I manage a faculty computer lab and I have a couple of 8-core iMacs that have R Studio installed on them. A faculty member is using one of them to run some code that takes more than a week to run. They mentioned that there are multiple sections in their code that are basically the same but each runs an increasing number of simulations such that the first section might take a hour and the last might run for a week.
I asked the faculty member if their R Studio would automatically take advantage of the multiple cores on the iMac. They showed me that you can open a second source window and run code in there at the same time the first source window is running code.
I'm not an R user but I wondered if there wasn't a better way to run the code so that each section ran in its own core. So I did some Google searching and found this thread about running code in parallel in R.
So, my question is does opening a second source window automatically run in a separate core from the first source window? If so, can we have more than two source windows so that we can run each section of the code in their own source window each on their own core? Or do we have to modify the code as discussed in the above link so that each section runs on separate cores?
R is a single-threaded language. Hence by default it will only use one core for a given process.
The only benefit you would get from using 1 out of 8 cores on a server is the increased clock speed of your CPU due to TurboBoost which will make the code run faster but very likely not as fast as if you were to use all 8 cores at once.
So running 8 R processes on a 8-core machine each in a different source window would be a good use of the 8-core iMac, but maybe not the most efficient from a user perspective.

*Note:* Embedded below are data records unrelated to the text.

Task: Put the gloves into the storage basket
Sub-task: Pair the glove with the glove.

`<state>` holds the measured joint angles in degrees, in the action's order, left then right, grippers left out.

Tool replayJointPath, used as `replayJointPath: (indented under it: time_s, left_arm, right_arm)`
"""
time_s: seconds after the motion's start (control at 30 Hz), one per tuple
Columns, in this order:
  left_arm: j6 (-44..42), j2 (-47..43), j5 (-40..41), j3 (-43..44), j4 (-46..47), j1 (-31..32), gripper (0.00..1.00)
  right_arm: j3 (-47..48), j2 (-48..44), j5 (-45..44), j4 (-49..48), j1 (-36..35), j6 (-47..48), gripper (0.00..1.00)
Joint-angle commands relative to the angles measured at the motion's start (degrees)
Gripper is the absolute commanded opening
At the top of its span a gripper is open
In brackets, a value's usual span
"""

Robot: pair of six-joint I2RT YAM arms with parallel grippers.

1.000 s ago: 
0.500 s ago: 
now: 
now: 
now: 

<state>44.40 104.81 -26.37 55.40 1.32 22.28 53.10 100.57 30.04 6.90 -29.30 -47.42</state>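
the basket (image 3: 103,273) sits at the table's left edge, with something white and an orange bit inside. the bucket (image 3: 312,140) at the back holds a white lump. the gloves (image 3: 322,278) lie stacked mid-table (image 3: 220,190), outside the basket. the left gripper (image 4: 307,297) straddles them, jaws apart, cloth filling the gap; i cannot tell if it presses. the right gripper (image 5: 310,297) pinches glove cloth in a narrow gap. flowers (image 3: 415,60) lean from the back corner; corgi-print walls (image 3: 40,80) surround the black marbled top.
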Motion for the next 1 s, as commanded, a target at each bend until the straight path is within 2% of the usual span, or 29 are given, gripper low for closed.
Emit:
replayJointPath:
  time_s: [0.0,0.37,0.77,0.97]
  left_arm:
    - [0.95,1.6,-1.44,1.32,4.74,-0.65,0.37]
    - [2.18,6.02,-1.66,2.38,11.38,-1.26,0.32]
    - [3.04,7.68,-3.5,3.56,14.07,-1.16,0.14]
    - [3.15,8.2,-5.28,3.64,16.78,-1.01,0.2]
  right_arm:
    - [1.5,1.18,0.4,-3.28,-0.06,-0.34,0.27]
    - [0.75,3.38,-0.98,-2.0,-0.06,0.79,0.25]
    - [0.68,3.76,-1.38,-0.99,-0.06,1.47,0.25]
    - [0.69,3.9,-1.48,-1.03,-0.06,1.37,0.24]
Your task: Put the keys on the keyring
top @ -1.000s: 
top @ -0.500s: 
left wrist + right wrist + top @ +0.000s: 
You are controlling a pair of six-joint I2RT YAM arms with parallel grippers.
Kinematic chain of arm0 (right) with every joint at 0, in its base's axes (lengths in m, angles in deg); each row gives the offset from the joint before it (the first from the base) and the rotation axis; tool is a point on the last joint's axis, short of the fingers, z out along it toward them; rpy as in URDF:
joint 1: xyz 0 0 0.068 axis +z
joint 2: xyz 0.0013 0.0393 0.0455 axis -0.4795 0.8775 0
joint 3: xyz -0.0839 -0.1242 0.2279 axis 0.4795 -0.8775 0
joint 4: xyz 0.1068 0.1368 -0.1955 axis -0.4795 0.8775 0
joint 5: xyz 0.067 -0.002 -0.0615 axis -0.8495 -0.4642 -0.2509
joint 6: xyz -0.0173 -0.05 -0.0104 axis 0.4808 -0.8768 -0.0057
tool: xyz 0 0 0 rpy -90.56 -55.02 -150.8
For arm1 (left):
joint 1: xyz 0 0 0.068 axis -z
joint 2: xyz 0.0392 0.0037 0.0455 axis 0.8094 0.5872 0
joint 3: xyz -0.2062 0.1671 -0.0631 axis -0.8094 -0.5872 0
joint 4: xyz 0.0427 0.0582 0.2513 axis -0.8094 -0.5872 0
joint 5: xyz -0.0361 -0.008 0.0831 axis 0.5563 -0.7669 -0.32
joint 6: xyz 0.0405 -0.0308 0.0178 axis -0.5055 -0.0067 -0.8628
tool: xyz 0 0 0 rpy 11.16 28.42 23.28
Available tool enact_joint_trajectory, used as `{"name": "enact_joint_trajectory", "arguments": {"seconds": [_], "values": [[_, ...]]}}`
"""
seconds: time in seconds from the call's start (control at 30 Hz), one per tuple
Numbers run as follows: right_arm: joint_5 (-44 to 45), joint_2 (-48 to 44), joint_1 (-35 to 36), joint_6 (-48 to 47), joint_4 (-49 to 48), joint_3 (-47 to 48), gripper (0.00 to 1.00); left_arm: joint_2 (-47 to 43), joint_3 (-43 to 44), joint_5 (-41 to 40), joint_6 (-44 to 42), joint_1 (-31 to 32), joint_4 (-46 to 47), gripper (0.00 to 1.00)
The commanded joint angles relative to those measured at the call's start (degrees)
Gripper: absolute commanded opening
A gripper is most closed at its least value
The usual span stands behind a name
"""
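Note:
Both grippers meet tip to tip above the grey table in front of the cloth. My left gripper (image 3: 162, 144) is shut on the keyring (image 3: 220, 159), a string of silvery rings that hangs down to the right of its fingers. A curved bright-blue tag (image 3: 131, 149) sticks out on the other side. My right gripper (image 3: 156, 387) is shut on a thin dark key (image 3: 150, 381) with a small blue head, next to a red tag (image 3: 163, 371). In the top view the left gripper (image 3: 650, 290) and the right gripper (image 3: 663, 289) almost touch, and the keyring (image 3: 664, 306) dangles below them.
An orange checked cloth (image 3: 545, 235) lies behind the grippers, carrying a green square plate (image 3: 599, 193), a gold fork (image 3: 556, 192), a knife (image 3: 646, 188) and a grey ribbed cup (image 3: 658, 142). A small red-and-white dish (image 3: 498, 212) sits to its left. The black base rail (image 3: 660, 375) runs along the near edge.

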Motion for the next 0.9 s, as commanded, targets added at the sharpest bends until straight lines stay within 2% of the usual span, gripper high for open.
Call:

Using more than one core in R can be achieved programmatically in multiple ways. Some R packages provide support for parallel compute backends. If your code spends most of its time in function calls to such R packages you can possibly speed up your code significantly without changing the code too much or not at all.
Regarding the code of your faculty member: You mention "multiple sections of code that is the same" and "increasing number of simulations". Simulations are typically run multiple times with no interdependencies and hence parallelisation is trivial. If the code already uses
for loops to iterate over the simulations, those can be converted into a foreach loop registered against a doMC parallel backend.
* apply functions, those can be converted into par * Apply functions registered against a parallel backend.
futureverse, it is fairly straightforwards to switch to parallel computing.
functional programming, you can parallelize the code by using the furrr equivalent of the purrr function.
There is also other bespoke tools/R packages for parallelization beyond a single server like batchtools and clustermq. Those tools are especially useful if the code eventually also needs to be run on larger compute infrastructures such as HPC clusters.
With the 8 core iMac the faculty member should expect a speed up from parallelisation of up to factor 8, but he/she also should be aware of Amdahls law that basically tells you that the maximum speed up of a code when parallelised critically depends on the fraction of the code that cannot be parallelised.
There is a lot more options that can be considered but: Before any parallelisation effort the most important thing to remember is to optimise the code even when run single-threaded. Increasing vectorisation of the code (replacing simple for loops, ... ) can speed up the code much more than any parallelisation method mentioned above: After all R is an interpreter language, and the less we rely on the interpreter but shove things down closer to the binary execution, the better.
Both performance optimisation and parallelisation of codes can be time consuming but especially if the code is going to be reused (i.e. run more than once) it is very worthwhile to pursue.